Process steps were documented by (1) interviewing CTEP and CIRB staff regarding the steps required to activate a trial from initial concept submission to trial activation by a cooperative group, (2) reviewing standard operating procedures, and (3) inspecting trial records and documents for selected trials to identify any additional steps. Calendar time was collected from initial concept submission to activation using retrospective data from the CTEP Protocol and Information Office.
At least 296 distinct processes are required for phase III trial activation: at least 239 working steps, 52 major decision points, 20 processing loops, and 11 stopping points. Of the 195 trials activated during the January 1, 2000, to December 31, 2007, study period, a sample of 167 (85.6%) was used for gathering timing data. Median calendar days from initial formal concept submission to CTEP to trial activation by a cooperative group was 602 days (interquartile range, 454 to 861 days). This time has not significantly changed over the past 8 years. There is a high variation in the time required to activate a clinical trial.
Because of their complexity, the overall development time for phase III clinical trials is lengthy, process laden, and highly variable. To streamline the process, a solution must be sought that includes all parties involved in developing trials.
Studies that detail various barriers to oncology clinical trials once those trials are open to accrual are plentiful.1,2 Of particular importance are barriers to phase III trials, which require the most patients, time, and resources, serving as gatekeepers for translating promising results obtained in phase II trials to standard of care. There has been little research that investigates preaccrual barriers to clinical trials.3–5 Before strategies can be developed to overcome these barriers, research must be conducted to identify the process steps required to develop trials for activation.

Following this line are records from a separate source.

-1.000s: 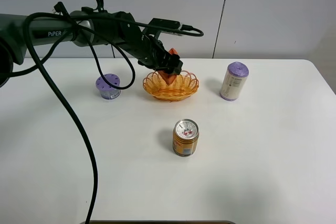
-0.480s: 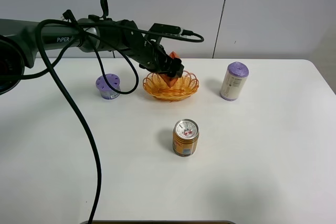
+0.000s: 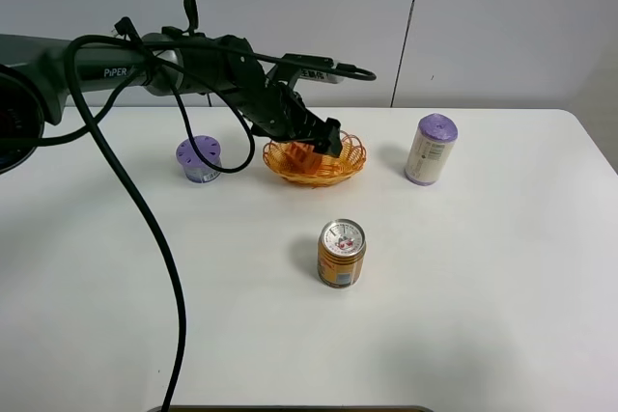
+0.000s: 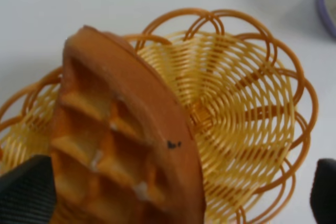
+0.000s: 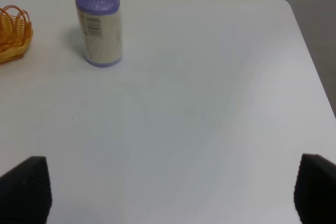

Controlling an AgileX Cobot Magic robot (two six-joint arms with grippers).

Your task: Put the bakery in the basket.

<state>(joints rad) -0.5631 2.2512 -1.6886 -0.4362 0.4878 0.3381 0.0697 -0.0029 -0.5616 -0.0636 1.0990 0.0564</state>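
Left arm reaches in over the basket, which sits toward the far side of the white counter. Left pincer hangs just above the basket's bowl. In the left wrist view the pincer is spread wide, one dark fingertip at each edge of the picture, clamping nothing. Bakery is inside the basket: the wedge stands tilted on edge against the woven floor, with its gridded face turned toward one fingertip and just beside it; cannot tell whether they touch. From the high camera the bakery shows as an orange-brown patch within the looped rim, partly covered by the pincer. Right pincer is also open, fingers well apart over bare counter, off to the far side of the tall canister from the basket; it does not appear in the high view. Tall white canister with purple lid stands upright to the basket's right, apart from it; the right wrist view shows the canister with a sliver of basket rim beyond. Short purple-lidded container stands to the basket's left, near. Gold drink can stands upright in front of the basket, well apart.
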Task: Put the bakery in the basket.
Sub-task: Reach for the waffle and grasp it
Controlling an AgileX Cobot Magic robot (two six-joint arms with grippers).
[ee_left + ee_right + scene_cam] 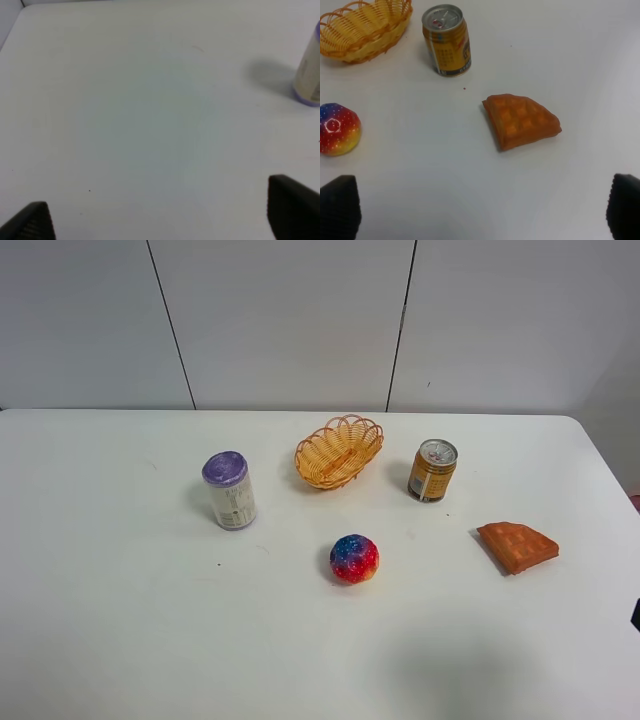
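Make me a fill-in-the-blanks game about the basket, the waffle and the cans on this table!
1. The basket is ____ inside.
2. The bakery lies flat on the ____.
3. In the high view, the purple-lidded can stands to the ____ of the basket.
4. Counting the yellow can too, ____ cans stand upright.
Missing words: empty; table; left; two.

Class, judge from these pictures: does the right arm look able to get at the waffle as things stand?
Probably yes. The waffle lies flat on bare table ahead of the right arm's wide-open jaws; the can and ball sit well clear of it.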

This process is often a long and laborious one at National Cancer Institute (NCI)–sponsored Comprehensive Cancer Centers (CCCs) and Clinical Trials Cooperative Groups (CTCGs), requiring multiple concept iterations and extensive time commitments.3–6 Not only do phase III trials have process steps internal to each stakeholder, but they also require steps at Cancer Therapy Evaluation Program (CTEP)7 and Central Institutional Review Board (CIRB)8—steps that may be opaque to other organizations.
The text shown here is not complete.